English is full of homonyms and different types of homonyms at that. The two types addressed here are and .
A homophone is a word that has the same pronunciation as another word, but is spelled differently.
A homograph is a word that has the same spelling as another word, but is pronounced differently.
These are particularly tricky. This appendix provides a list of the most common and the most frustrating, along with a few other trouble words.
Each line in the list links to a Merriam-Webster definition for each word, which includes an audio clip that you can listen to to hear the pronunciation of the word. The definitions include examples for how to use each word, so you can see the differences.
accept vs. except: These two words actually have an almost opposite meaning. To accept means to include something, either in meaning or participation or as a statement of fact. On the other hand, if I say that I like all punctuation marks except the exclamation mark, that means the exclamation mark is excluded from the list (not accepted by me at all).
a lot vs. allot vs. alot: Let’s start with the problem here: “alot” isn’t a word. There is no correct use of “alot.” The word “lot” is complex, with a large number of sometimes disparate meanings. It can refer to a portion of land or a portion of anything, really. When people write that they have “a lot” of something, they mean a large quantity. The verb, “to allot” means to give people something in portions (and often in equal portions).
band vs. banned: A “band” is an object that holds a group of items together, such as an elastic band around pencils. It can also refer to a ring, such as a wedding band. “Banned” is the past tense of “to ban,” which means to prohibit.
bare vs. bear: The word “bare” means uncovered, empty, or naked. “Bear” has many meanings, such as a large forest-dwelling mammal with big claws, or it can mean merit or ownership, such as a statement that “bears repeating” or a person who “bears responsibility for an action.”
bases vs. basis: A “basis” is the reason given for an action, policy, or decision. The word “bases” is plural for the noun “base,” which can refer to a station, as in a military base. It can also refer to something that is simple, as in “basic” in a “base-level automobile.”
blew vs. blue: “Blue” is the colour of the daytime sky or the ocean, as seen from outer space. The word “blew” is the past tense of the verb “to blow,” which indicates the pushing of air, usually from the mouth or by wind.
capital vs. capitol: The word “capital” is almost always the word you want here. The word “capitol” has one specific meaning: the physical building where lawmakers meet in the capital city of a state, province, country, or other major jurisdiction. (These tend to be large, old, pretty buildings, often made of stone.)

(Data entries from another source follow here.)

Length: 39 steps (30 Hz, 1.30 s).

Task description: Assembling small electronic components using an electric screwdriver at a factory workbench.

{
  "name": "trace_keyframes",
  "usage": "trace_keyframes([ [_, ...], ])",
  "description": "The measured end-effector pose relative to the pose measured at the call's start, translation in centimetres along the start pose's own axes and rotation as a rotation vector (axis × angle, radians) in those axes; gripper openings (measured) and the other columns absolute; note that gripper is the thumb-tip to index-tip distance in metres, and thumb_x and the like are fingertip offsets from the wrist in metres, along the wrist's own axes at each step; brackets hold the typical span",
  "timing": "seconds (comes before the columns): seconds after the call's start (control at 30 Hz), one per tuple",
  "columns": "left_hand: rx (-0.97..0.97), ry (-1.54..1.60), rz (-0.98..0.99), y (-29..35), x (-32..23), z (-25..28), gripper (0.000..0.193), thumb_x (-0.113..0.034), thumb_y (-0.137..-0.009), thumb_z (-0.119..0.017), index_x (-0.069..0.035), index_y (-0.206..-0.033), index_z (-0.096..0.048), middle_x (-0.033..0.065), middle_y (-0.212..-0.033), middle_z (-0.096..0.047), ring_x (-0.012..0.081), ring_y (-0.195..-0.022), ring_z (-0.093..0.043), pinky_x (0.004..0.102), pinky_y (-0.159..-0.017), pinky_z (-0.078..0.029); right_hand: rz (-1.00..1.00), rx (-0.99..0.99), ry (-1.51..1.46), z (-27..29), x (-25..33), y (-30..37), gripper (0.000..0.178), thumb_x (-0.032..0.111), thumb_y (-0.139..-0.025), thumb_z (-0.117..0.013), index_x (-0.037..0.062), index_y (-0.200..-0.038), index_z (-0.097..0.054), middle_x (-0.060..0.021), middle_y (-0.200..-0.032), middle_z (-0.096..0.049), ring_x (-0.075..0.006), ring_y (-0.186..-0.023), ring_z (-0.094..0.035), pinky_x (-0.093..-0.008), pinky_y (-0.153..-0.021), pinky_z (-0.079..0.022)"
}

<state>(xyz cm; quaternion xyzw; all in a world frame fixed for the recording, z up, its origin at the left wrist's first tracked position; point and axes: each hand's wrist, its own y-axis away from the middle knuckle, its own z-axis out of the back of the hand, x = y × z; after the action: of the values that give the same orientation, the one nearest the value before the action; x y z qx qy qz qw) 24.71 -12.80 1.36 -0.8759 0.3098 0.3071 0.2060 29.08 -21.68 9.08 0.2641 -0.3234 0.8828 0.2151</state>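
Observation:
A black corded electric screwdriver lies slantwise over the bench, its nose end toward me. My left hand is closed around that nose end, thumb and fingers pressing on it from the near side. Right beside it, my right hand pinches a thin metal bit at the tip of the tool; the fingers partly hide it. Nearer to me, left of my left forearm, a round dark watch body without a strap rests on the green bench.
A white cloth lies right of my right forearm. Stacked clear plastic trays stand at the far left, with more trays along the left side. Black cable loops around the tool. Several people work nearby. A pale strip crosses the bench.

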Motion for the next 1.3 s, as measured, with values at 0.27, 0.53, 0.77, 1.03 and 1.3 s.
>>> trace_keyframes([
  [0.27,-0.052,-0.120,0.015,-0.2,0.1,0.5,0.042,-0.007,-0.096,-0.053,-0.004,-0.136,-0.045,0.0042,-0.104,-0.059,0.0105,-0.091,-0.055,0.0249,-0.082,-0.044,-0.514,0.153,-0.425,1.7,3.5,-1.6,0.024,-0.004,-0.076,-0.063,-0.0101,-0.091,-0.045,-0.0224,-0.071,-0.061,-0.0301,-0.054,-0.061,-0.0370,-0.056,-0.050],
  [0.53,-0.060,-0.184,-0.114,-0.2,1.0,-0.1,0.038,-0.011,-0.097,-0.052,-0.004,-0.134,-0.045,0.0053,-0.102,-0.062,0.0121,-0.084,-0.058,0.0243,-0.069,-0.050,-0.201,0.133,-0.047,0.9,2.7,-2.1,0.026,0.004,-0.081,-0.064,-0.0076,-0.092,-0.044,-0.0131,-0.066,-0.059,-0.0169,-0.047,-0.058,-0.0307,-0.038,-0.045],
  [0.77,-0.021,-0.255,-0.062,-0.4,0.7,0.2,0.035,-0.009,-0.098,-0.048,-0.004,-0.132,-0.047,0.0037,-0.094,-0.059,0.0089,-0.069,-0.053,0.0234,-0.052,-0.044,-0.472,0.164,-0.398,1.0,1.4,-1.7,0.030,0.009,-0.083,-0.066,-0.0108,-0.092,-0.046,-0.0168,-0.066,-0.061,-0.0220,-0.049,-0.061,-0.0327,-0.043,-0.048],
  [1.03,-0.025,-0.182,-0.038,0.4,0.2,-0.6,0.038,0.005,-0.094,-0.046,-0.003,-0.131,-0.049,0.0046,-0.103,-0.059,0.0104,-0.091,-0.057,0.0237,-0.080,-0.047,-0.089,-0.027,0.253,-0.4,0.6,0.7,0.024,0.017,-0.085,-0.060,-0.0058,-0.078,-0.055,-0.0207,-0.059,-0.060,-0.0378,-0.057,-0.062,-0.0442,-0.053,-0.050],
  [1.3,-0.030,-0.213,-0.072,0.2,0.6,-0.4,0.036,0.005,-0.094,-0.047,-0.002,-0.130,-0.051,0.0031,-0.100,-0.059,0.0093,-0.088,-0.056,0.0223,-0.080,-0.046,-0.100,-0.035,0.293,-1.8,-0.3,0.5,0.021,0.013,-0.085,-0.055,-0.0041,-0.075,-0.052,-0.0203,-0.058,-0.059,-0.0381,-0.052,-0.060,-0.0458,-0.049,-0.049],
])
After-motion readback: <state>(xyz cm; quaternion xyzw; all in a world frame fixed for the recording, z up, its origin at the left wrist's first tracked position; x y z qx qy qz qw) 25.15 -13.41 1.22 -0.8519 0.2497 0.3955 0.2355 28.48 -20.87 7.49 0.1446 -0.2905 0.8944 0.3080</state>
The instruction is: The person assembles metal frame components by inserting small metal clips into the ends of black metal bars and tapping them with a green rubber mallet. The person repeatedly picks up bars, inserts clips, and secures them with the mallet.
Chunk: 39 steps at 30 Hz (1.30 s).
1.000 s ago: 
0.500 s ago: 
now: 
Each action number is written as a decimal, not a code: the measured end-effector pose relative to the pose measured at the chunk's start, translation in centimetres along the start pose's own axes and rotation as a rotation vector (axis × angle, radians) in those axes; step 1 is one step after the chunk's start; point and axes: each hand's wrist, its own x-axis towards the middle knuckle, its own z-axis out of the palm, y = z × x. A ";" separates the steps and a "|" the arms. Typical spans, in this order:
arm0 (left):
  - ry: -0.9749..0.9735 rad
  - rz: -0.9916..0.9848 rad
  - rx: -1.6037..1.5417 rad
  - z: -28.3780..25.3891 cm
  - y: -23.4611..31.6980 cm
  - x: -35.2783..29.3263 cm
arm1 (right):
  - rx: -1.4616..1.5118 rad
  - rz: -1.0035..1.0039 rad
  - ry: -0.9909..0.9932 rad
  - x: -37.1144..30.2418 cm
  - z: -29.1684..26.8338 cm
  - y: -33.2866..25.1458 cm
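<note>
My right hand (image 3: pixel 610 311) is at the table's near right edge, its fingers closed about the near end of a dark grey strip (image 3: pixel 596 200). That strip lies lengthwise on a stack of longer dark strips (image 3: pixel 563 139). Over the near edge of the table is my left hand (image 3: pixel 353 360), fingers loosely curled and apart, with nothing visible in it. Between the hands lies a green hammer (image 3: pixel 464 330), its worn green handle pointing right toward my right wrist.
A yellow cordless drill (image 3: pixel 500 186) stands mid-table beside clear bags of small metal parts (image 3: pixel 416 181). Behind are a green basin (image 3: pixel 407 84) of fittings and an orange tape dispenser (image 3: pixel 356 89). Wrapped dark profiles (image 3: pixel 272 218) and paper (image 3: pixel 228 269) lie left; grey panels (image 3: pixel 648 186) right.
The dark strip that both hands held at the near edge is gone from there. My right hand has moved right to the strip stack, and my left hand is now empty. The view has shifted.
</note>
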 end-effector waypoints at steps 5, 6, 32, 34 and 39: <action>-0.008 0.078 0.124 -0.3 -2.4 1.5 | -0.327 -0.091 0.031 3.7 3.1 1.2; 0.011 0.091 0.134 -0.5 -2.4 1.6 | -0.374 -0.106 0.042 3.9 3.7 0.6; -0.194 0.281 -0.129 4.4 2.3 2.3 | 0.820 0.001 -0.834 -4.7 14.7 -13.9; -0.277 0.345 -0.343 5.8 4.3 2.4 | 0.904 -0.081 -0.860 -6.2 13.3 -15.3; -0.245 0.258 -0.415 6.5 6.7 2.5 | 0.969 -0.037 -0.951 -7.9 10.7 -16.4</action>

cell vs. sell: The verb “to sell” means the action of exchanging a possession, either for oneself or on behalf of another, for money. A “cell” is a single unit, often of a larger whole, such as a single human skin cell. “Cell” can also be short for “cellular,” as in a cellular phone or a mobile phone.
cite vs. sight vs. site: Let’s go to the Grammar Monster for an explanation of this one.
complement vs. compliment: The verb “to compliment” means to say something kind or favourable about another person (or sometimes an object, such as a beautiful house). “Complement” has a number of meanings. The most confusing is when somebody says that one item or person “complements” another, which means they work together well or provide a favourable synergy together. In audio, the pronunciation is the same, so be careful to listen for context.
council vs. counsel and councillor vs. counselor: A “council” is a group of people who gather to form policy of one type or another. A member of such a council is a “councillor.” A person who provides advice, often a therapist or a lawyer, is a counselor. The verb “to counsel” is the action they take when providing advice. That advice is often called “counsel,” as in “if charged with a crime, seek legal counsel.”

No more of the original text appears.